• **Assignment**
Look below for the line that has "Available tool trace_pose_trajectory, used". Set down the lines from there through the line that has "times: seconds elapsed", exactly as written.

• **Raw data**
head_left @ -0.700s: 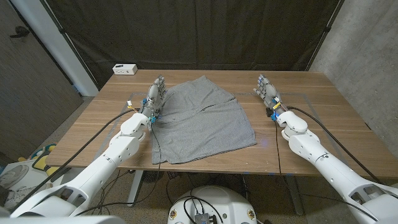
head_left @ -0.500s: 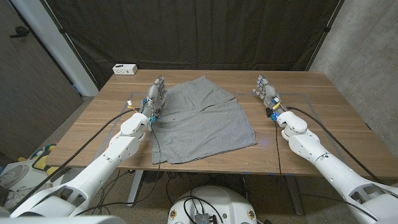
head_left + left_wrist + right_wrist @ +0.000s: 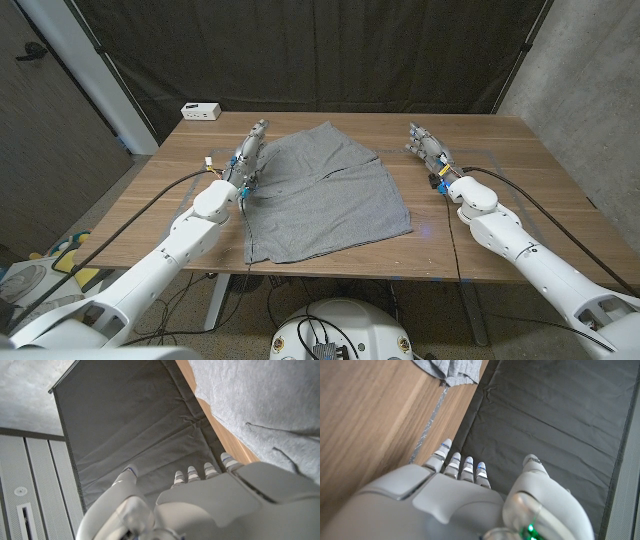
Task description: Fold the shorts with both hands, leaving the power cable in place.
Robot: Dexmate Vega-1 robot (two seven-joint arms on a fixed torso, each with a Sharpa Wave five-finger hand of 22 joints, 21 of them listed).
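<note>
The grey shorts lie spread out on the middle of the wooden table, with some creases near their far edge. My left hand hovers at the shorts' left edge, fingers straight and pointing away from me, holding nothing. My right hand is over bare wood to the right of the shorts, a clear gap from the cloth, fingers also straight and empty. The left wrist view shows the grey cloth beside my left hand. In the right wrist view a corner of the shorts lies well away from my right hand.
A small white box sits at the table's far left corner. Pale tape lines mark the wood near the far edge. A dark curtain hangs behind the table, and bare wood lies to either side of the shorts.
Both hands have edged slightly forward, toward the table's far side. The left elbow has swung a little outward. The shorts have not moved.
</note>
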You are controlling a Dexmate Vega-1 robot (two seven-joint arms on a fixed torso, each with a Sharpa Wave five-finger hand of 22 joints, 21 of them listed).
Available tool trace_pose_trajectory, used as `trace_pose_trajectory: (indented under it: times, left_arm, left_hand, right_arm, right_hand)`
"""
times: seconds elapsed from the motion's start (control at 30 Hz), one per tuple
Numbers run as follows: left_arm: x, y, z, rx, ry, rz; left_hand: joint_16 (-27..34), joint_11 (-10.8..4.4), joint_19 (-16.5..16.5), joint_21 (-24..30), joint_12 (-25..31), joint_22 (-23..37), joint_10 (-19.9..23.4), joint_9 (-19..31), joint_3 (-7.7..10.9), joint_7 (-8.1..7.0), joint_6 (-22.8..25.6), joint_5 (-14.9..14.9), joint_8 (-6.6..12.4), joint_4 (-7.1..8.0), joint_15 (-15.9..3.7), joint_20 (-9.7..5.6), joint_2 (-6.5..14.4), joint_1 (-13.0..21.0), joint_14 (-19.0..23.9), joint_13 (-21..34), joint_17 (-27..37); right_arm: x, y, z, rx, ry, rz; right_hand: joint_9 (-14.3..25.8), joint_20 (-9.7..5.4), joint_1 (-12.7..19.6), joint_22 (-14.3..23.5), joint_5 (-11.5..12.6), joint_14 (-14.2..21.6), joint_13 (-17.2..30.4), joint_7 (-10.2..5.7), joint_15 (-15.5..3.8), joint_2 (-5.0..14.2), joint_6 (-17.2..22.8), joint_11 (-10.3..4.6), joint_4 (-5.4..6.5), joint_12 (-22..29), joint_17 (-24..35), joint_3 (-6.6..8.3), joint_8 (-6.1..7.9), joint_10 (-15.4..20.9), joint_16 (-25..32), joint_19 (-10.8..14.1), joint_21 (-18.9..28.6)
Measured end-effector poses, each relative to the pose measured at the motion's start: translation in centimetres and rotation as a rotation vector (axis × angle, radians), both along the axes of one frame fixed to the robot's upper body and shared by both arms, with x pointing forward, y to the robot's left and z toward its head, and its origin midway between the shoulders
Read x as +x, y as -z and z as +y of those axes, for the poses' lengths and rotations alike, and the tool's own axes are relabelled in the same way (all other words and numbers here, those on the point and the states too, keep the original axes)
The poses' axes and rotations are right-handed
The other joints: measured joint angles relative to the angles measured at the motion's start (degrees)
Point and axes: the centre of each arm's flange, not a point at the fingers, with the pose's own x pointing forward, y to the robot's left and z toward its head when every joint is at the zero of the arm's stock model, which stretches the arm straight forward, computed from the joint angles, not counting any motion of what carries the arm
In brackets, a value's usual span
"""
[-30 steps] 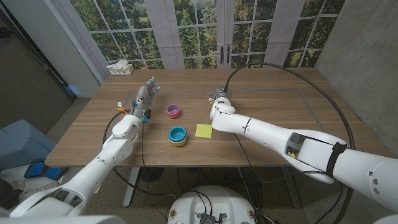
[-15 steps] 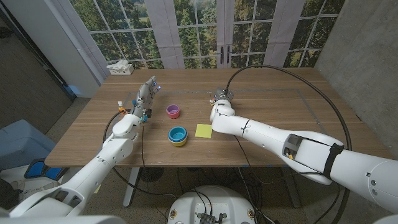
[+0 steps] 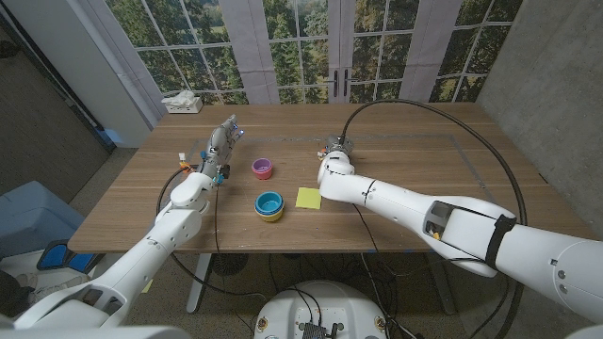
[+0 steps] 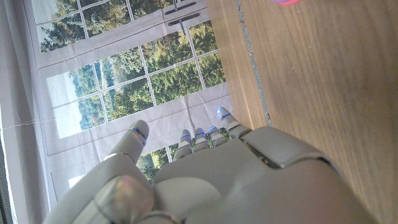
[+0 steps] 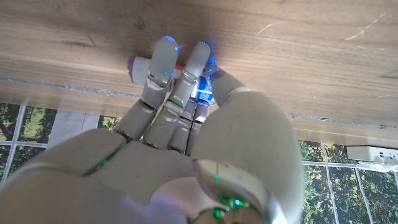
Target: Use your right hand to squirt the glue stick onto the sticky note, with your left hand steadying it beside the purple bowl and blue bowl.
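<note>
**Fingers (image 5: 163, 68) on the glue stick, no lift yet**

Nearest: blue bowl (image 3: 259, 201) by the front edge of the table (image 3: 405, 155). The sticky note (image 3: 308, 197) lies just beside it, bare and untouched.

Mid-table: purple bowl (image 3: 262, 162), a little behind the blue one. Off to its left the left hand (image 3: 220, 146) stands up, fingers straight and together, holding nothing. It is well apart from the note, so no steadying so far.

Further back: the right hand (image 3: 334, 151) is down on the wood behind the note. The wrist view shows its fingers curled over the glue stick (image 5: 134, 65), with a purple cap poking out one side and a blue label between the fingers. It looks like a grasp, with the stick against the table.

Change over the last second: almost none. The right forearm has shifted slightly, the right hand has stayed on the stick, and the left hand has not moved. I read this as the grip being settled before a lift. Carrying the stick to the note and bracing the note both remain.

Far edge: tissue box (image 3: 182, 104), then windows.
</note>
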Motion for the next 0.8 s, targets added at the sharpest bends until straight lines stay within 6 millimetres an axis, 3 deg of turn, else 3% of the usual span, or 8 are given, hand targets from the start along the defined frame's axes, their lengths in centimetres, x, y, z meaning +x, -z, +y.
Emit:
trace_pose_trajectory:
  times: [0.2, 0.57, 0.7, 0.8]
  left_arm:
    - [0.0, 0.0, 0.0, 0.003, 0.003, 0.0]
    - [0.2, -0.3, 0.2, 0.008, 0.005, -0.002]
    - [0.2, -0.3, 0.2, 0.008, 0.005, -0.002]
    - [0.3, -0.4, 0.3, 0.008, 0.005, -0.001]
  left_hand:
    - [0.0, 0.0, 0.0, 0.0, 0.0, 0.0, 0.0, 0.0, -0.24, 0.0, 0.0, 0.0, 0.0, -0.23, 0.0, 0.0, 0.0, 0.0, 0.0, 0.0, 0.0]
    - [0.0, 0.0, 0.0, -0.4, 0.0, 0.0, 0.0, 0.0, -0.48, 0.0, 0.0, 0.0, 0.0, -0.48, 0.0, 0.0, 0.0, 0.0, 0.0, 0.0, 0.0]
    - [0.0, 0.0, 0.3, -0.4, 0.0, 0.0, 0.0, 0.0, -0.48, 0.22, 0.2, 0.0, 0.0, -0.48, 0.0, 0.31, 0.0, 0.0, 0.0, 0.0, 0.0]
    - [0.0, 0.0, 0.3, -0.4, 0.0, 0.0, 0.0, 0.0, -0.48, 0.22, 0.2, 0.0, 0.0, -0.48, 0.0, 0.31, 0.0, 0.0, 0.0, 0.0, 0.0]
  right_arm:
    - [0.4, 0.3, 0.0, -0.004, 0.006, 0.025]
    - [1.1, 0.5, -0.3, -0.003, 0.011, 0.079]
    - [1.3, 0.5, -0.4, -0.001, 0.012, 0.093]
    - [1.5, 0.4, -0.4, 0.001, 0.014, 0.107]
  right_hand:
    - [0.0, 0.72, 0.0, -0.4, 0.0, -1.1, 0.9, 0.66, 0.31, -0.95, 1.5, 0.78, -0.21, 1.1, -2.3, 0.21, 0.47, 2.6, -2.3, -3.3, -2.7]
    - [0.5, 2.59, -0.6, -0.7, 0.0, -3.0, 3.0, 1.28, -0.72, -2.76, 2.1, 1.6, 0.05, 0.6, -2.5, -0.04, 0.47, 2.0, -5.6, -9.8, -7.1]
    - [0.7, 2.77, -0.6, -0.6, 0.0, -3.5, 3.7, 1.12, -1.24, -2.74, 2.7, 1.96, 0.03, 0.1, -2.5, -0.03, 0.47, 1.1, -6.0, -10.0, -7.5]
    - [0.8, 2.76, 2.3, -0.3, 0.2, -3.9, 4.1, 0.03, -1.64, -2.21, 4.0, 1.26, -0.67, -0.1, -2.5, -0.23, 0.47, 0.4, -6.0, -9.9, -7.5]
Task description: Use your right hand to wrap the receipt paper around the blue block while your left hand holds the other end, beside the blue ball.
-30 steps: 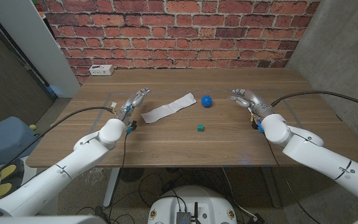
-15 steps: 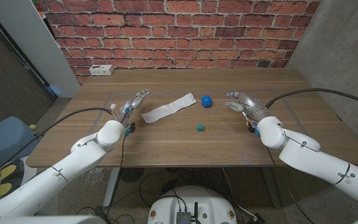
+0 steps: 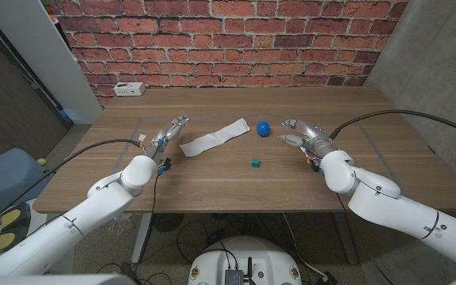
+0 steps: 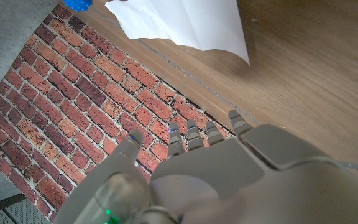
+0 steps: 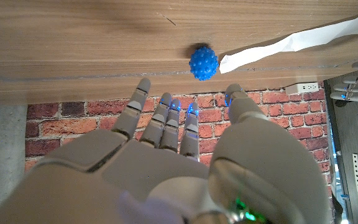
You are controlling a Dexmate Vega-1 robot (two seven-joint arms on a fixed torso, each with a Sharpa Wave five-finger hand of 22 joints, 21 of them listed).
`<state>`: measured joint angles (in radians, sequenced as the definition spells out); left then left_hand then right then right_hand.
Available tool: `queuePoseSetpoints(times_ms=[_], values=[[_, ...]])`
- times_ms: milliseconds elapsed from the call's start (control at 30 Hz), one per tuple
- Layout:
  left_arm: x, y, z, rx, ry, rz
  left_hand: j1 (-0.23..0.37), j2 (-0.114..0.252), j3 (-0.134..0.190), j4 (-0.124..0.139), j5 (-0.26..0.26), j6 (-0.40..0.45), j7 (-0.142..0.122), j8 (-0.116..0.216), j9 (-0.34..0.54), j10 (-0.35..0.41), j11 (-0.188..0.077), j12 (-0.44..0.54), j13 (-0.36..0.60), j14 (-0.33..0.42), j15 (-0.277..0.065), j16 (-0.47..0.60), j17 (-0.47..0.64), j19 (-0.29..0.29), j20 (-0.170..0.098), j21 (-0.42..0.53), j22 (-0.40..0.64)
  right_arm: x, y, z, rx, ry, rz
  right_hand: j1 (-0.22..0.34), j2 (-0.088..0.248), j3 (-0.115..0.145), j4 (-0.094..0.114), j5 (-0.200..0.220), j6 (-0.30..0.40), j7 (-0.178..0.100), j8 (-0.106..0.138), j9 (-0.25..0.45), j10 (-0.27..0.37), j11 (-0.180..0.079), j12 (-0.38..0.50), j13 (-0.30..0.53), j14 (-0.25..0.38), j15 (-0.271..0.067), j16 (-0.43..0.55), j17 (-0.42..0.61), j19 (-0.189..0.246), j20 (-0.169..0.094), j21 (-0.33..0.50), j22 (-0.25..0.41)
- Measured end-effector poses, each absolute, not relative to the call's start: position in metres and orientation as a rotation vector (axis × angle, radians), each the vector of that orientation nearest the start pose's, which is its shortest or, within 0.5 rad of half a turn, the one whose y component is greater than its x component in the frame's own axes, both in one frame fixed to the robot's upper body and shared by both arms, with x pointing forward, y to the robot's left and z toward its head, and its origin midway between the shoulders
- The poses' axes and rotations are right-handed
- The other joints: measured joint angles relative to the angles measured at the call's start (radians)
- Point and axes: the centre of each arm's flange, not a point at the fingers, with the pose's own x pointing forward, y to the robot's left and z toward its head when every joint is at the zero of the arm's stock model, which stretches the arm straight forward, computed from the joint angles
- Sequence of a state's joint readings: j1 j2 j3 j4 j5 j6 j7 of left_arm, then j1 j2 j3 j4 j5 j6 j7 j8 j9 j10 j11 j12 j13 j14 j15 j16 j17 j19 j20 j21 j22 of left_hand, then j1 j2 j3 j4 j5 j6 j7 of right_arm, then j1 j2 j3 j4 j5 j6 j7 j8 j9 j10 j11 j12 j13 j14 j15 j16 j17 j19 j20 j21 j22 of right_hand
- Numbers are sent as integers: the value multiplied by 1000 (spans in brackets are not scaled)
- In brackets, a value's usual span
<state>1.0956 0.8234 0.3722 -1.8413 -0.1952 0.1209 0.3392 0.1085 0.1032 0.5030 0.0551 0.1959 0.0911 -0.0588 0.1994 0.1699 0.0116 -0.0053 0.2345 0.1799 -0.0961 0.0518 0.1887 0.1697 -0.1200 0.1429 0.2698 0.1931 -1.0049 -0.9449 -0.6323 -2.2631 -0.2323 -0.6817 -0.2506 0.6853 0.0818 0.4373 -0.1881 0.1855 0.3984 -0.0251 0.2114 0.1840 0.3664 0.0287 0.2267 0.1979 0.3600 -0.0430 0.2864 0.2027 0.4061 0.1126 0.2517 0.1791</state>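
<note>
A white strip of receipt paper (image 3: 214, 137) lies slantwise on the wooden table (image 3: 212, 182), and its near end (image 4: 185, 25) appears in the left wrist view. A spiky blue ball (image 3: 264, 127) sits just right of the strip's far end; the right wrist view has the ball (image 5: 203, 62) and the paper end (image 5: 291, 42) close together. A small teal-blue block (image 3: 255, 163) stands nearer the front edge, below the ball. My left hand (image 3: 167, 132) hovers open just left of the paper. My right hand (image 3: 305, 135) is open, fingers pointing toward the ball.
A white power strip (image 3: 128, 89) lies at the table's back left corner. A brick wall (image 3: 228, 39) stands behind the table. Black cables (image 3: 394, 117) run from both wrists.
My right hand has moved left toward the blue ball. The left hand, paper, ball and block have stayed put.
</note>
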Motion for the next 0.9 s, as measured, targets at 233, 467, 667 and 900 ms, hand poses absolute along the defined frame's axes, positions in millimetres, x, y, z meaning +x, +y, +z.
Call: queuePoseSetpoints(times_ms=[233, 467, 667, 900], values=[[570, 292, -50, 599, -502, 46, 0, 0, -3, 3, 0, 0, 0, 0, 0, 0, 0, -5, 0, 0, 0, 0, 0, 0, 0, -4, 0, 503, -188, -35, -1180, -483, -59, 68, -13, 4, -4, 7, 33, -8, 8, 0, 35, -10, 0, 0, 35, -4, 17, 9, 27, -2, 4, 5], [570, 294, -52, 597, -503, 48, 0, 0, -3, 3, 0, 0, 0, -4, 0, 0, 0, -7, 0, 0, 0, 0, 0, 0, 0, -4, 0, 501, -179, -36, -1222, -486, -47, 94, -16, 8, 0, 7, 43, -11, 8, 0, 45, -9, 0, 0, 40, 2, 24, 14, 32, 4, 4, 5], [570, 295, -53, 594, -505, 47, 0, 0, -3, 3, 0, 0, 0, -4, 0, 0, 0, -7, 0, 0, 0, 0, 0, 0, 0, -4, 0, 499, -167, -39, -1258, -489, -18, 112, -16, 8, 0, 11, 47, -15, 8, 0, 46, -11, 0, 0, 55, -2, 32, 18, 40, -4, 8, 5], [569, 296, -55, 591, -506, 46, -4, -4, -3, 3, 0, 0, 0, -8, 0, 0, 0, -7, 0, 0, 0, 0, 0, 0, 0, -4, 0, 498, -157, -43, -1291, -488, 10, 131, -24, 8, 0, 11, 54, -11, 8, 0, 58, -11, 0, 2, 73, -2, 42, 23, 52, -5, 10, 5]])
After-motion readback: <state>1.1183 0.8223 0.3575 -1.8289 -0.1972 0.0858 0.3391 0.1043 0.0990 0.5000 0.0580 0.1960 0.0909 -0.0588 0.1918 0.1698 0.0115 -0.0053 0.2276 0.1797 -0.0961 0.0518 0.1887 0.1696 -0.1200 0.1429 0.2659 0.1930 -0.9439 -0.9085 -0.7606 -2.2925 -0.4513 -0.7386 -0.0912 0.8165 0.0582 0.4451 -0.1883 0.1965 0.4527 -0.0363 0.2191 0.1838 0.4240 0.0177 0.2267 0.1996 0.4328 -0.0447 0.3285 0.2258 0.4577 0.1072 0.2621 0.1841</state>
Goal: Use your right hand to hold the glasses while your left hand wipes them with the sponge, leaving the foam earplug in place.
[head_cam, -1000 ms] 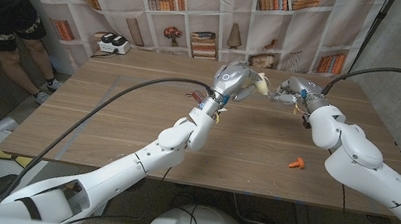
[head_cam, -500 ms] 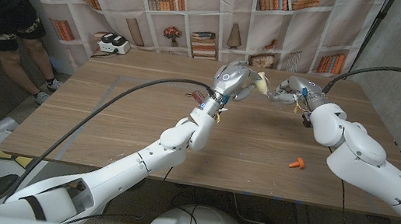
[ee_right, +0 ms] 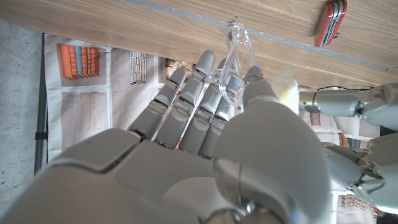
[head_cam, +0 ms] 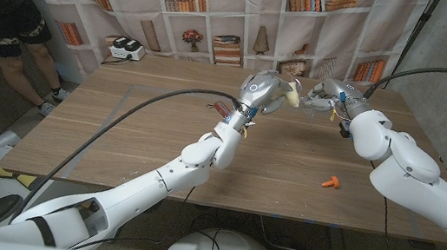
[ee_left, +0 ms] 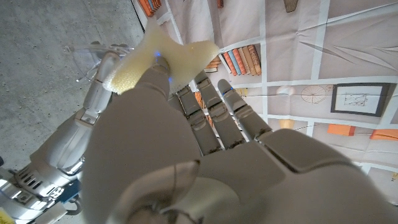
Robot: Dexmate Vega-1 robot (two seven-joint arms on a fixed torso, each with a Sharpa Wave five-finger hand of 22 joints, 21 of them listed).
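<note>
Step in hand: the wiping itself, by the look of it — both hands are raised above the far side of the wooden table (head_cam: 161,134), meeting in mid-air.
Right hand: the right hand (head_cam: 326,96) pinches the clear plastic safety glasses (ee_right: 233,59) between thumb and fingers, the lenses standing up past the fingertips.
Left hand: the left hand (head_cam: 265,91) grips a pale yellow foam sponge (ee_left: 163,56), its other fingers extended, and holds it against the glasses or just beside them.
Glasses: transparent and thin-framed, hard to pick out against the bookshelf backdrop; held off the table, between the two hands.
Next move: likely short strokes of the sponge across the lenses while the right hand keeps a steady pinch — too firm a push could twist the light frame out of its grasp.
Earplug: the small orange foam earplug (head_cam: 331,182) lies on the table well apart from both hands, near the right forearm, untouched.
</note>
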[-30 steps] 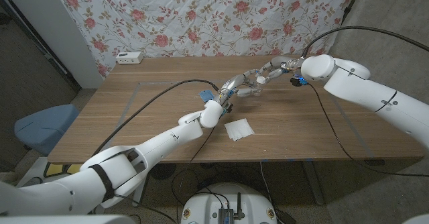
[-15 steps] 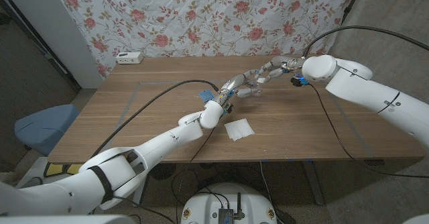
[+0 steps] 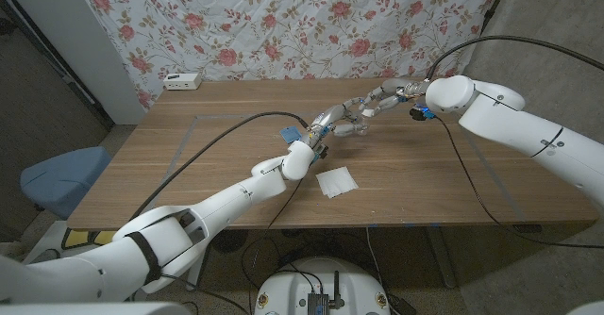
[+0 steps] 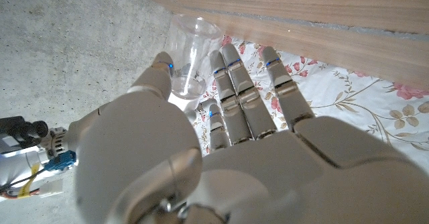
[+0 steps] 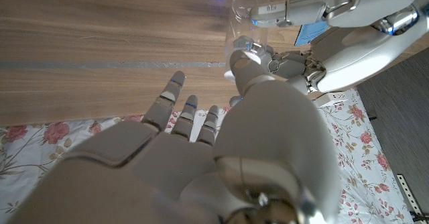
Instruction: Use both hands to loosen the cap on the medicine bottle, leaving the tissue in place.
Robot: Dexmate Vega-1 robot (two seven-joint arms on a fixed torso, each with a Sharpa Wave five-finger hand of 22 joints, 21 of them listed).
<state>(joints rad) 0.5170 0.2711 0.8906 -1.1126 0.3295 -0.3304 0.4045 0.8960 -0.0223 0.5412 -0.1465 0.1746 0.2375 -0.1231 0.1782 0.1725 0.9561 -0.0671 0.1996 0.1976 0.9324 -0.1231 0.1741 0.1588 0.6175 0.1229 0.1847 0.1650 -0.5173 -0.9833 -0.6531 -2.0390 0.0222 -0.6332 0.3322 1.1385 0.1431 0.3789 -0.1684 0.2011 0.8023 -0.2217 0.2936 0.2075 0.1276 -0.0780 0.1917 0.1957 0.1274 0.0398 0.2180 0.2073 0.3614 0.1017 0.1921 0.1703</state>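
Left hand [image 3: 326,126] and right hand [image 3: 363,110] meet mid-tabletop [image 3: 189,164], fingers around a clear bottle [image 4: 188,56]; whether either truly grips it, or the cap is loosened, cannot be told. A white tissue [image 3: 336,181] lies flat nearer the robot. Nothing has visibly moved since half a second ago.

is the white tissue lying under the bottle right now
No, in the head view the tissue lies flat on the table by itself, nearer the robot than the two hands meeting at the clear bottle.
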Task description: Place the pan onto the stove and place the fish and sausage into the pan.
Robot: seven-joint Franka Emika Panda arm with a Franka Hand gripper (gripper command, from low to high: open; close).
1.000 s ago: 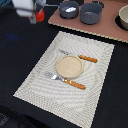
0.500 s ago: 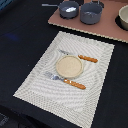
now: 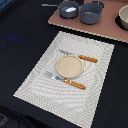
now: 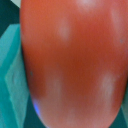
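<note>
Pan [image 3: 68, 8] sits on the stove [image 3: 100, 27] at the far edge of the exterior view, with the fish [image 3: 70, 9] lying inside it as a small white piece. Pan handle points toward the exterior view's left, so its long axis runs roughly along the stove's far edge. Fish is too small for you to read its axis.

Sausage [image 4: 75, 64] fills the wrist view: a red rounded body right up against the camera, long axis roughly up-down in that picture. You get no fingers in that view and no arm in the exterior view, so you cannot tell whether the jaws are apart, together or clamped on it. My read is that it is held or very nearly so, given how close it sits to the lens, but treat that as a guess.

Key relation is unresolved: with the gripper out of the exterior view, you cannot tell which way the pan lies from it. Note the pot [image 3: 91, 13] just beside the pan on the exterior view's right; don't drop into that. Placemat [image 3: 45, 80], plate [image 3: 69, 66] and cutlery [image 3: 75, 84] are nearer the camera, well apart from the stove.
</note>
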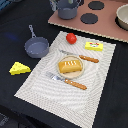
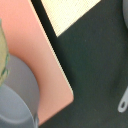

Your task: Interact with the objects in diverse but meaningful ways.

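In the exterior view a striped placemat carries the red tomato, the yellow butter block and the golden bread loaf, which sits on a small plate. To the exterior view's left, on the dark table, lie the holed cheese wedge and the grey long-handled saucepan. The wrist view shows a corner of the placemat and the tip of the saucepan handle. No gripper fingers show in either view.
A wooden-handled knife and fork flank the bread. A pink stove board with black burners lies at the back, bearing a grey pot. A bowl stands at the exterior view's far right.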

• **Problem solution**
Available tool trace_pose_trajectory, used as `trace_pose_trajectory: (indented under it: times, left_arm, left_hand, right_arm, right_hand)`
"""
times: seconds elapsed from the motion's start (control at 30 Hz), one per tuple

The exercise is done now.